Dating in sligo
Different types of megalithic monuments can be encountered in the county and according to their construction, and to a certain extent to the finds made, these monuments have been categorised into four main types: court tomb, portal tomb, passage tombs and wedge tombs.Towards the end of the Neolithic period henge monuments or earthen embanked enclosures were constructed for ritual and ceremonial purposes and continued into the succeeding Bronze Age (c2300- 700BC).” From Discover Sligo Website We are lucky to have numerous historical monuments and heritage sites around the county that are ideal for exploring on a family day out or weekend getaway.Heapstown is the site of the largest cairn in Ireland and is located north of Lough Arrow in south Co. The site is steeped in history and is unique in that it is located on low ground.The cairn itself is deemed to be a passage grave and is 60 metres in diameter and almost 6 metres high.Knocknashee, also known as ‘Hill of the Fairies’ is a fortified hilltop located about 10 minutes from Tubbercurry.The site is situated on a table-top plateau with stunning views of the surrounding countryside.
Carrowkeel is a Neolithic hilltop passage tomb complex located on the northern plateaus of the Bricklieve Mountains.
“The earliest signs of human settlement in County Sligo date to the Mesolithic period (Middle Stone Age – c.7000-4000 BC).

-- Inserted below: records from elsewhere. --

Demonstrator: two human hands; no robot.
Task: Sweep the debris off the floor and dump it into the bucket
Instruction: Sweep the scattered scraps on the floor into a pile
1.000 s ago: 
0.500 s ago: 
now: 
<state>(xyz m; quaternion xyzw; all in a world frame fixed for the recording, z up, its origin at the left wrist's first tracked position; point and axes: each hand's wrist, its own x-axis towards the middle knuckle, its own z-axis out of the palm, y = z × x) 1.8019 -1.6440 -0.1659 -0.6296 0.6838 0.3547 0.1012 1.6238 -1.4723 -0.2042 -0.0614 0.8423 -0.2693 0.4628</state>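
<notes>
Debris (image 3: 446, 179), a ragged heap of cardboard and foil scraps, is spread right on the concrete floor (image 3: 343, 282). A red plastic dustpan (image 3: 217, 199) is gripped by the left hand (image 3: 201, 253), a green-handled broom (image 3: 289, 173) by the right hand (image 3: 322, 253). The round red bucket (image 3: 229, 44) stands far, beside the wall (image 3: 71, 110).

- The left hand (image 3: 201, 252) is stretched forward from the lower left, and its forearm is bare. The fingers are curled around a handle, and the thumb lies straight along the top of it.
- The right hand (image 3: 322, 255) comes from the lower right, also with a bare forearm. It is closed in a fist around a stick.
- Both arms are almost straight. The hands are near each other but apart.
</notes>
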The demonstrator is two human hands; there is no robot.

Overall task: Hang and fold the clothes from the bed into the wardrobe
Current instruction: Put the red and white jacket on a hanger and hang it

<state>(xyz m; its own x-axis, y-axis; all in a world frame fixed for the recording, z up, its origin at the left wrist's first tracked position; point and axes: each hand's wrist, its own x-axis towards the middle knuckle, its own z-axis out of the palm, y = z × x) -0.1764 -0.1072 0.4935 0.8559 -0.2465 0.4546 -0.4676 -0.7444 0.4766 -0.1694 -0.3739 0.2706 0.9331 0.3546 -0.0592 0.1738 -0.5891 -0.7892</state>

The presence of these early hunter-gatherer communities who exploited the rivers, lakes, marine and other natural resources around them is indicated by archaeological finds from Lough Gara near Monasteraden, and from investigations at Carrowmore.
The site also has the only sculptured 15th century high altar to survive in any Irish monastic church.
Carrowmore is home to the largest and oldest collection of stone circles and dolmens known from Neolithic Ireland.
There is much evidence of Neolithic (Late Stone Age – c.4000-2500 BC) activity in County Sligo due to the extremely high number of megalithic monuments.